El 10 de diciembre de 1948 se firmó en París la Declaración Universal de los Derechos Humanos. Parece mentira pero, hasta esa época, las cuestiones más inherentes al ser humano, dependían individualmente del Estado en el que la persona tuviera, la suerte o la desgracia de nacer.
En el preámbulo de este documento se deja en claro que la paz, la justicia y la libertad integran la dignidad intrínseca de una persona. Derechos que son iguales e inalienables en cada uno y todos los miembros la humanidad.
En el primero y tal vez el más importante para la fecha, es donde se menciona que todos las personas nacen libres e iguales, son seres dotados de conciencia y razonamiento.

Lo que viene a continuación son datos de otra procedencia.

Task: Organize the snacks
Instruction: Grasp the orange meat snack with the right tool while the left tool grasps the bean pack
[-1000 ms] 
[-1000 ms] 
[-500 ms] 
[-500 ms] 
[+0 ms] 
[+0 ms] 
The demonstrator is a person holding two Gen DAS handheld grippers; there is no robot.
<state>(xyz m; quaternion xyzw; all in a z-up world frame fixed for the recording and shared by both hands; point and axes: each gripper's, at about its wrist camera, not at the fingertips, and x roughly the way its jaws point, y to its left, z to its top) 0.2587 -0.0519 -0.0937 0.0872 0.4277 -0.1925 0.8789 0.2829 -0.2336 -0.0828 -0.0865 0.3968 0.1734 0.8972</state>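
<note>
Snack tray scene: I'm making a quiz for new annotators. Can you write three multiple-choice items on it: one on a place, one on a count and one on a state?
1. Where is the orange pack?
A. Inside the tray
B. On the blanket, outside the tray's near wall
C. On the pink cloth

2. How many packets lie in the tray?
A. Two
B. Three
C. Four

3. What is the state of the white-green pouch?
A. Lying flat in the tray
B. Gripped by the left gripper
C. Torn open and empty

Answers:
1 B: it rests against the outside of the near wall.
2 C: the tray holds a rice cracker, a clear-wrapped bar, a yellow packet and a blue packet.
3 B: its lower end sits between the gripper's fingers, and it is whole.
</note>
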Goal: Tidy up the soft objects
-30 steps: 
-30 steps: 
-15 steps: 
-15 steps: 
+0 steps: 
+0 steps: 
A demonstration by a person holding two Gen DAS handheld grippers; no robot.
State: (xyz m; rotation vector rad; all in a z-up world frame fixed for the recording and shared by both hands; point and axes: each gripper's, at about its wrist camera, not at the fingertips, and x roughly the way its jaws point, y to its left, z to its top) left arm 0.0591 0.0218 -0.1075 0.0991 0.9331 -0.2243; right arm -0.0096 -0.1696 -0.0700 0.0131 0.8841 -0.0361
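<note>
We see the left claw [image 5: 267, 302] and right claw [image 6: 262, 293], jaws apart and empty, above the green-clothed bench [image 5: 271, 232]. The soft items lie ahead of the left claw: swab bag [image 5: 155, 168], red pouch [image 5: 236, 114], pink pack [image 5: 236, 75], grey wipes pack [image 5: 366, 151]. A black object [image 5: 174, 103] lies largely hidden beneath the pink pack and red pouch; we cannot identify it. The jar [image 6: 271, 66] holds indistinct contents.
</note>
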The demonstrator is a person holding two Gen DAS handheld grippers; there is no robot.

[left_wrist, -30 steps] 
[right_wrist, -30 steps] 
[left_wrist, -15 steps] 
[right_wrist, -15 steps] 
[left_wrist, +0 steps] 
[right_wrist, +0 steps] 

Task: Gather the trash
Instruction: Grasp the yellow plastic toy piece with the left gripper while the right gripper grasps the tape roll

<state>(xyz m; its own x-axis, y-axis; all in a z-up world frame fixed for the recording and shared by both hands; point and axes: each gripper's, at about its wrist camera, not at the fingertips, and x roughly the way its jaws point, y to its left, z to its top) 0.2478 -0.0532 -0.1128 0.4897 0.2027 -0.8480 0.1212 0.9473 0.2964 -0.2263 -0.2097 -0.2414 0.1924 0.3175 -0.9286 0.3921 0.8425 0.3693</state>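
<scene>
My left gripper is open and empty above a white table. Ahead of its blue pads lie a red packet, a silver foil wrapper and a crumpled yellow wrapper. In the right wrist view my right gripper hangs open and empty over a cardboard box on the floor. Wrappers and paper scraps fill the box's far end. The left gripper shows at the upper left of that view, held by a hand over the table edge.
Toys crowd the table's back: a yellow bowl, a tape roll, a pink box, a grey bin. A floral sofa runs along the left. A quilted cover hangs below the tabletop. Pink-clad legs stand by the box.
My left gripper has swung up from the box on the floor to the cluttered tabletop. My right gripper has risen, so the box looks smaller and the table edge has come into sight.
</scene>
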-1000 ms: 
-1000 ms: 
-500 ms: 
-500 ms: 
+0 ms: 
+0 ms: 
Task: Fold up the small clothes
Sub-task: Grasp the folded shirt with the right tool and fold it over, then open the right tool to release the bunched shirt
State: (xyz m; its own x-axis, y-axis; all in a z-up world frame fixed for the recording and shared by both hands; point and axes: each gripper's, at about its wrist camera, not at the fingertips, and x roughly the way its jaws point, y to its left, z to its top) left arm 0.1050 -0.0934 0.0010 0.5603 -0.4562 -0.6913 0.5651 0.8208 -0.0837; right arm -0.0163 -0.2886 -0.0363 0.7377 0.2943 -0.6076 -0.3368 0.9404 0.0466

Un escueto decreto, que abarca las libertades más fundamentales para desarrollarse como ser humano.
Durante los artículos restantes se desarrolla este aspecto esencial. No cabe distinción alguna entre personas de distinta raza, color, idioma, sexo, religión, opinión política. Distinciones de cualquier otra índole también están prohibidas.
En el artículo 9 de la Declaración Universal de los Derechos Humanos, se hace especial referencia a que nadie puede ser detenido ni encarcelado arbitrariamente, tampoco puede ser desterrado en estas mismas condiciones.